" hai Rere..apakabarmu? maaf aku lama tak membalas pesan2mu dan e-mailmu yang masuk ke inboxku. Internetku mati Re..uda hampir 1-2bulan ini. Yah tepatnya dicabut. Jadi bagaimana dan di mana dirimu sekarang....?"
Rere tersenyum segaris tipis, tipisnya seperti tarikan pensil tangan bocah yang baru belajar menulis. Saking tipisnya tak ada beda dengan miris. Apalagi yang bisa kubagi denganmu Ta, yang ada aku hanya terus mengurangi jatahku berteman denganmu. Karena mata telinga dan hatimu selalu kian luas untuk menampungku dan kisah haruku. Sedangkan kamu selalu ada tanpa menuliskan tangismu di diariku. ah Gita..aku kangen kamu banget Ta. Kangen tatapan binar kamu ketika kamu melihatku ceria.
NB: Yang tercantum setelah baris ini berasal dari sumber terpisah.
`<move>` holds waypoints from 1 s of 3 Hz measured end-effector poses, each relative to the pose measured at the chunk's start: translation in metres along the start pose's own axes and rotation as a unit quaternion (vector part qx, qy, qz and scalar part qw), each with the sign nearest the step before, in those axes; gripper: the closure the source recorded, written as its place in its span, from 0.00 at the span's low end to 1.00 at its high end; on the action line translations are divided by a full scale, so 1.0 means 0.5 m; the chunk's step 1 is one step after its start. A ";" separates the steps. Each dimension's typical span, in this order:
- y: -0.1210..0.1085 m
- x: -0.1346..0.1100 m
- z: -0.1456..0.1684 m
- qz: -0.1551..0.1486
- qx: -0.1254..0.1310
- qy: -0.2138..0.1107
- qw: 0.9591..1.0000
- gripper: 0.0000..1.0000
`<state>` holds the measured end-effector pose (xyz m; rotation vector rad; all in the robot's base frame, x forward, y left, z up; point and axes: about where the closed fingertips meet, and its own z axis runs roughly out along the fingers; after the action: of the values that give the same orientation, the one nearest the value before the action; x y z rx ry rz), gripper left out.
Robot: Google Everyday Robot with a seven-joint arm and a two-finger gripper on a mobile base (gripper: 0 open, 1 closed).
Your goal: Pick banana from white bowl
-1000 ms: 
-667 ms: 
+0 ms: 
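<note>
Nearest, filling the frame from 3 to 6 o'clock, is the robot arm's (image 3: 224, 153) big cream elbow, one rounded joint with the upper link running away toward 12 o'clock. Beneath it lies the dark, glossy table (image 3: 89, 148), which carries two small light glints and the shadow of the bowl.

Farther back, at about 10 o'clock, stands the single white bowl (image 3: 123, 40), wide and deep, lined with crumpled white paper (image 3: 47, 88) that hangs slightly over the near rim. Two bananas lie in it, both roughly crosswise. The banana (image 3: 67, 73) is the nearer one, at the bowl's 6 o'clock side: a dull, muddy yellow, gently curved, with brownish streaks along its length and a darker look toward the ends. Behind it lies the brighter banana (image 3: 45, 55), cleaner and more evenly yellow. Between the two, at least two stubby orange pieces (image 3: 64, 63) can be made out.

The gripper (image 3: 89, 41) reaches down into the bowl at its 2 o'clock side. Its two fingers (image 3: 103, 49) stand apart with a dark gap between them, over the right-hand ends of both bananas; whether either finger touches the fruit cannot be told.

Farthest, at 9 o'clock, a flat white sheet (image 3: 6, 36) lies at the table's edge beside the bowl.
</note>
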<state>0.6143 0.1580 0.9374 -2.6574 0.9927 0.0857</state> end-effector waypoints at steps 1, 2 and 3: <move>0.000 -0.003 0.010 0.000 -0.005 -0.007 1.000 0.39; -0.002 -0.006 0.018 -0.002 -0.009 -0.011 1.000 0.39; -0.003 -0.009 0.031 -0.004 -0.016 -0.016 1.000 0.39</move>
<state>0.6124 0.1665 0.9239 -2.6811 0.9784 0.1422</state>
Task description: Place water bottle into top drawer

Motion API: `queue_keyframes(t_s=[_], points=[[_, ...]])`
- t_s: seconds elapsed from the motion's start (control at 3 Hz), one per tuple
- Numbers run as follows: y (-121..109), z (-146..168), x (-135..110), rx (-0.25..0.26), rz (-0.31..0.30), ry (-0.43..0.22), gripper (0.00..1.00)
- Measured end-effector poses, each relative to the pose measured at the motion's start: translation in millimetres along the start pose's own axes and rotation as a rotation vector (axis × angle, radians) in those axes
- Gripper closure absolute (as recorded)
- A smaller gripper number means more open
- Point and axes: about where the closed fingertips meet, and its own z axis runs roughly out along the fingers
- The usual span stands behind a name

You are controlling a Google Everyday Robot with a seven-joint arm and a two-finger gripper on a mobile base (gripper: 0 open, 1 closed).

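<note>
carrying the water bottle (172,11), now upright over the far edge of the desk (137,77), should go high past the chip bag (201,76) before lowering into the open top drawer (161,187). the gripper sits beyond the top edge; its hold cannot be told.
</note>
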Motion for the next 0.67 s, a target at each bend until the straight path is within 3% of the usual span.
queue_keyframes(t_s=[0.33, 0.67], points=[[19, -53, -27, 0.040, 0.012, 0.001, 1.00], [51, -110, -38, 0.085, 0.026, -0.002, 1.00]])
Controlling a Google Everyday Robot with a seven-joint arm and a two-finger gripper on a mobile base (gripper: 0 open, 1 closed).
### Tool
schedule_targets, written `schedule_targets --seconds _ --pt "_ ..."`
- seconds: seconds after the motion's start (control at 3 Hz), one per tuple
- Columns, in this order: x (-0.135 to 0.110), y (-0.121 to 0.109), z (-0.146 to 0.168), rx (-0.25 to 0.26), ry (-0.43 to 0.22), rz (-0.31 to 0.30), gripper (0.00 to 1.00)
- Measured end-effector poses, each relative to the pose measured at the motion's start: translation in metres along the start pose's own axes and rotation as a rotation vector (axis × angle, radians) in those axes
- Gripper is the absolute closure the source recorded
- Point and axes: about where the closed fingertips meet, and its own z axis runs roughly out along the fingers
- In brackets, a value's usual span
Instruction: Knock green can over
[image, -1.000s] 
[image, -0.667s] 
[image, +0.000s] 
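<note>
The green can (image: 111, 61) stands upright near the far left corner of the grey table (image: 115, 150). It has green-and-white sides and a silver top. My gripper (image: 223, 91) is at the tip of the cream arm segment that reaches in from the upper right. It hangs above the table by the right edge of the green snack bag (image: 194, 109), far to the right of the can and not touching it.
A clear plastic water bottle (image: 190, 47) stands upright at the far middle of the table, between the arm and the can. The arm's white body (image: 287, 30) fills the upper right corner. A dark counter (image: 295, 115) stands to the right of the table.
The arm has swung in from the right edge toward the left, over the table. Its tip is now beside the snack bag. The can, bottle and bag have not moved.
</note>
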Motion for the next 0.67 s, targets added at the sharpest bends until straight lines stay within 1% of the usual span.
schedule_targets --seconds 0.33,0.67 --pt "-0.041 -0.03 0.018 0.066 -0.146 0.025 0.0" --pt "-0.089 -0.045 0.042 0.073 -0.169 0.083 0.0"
Kangen juga aku ditatap nanar amarah matamu ketika kamu tahu,aku sahabat rapuhmu ini, belum berhenti juga disakiti.
" hamdulillah aku begini Ta, baik dalam setiap penderitaan sekalipun, kebaikan itu akan selalu menjaga kita kan ketika kita terus yakin Allah hanya ingin membuat kita makin mendekat padaNya...aku tetap berpijak Ta di bumi indah kita ini. Dengan atau tanpa cinta manusia....tentu masih ada cintamu tuk aku ini kan Ta...."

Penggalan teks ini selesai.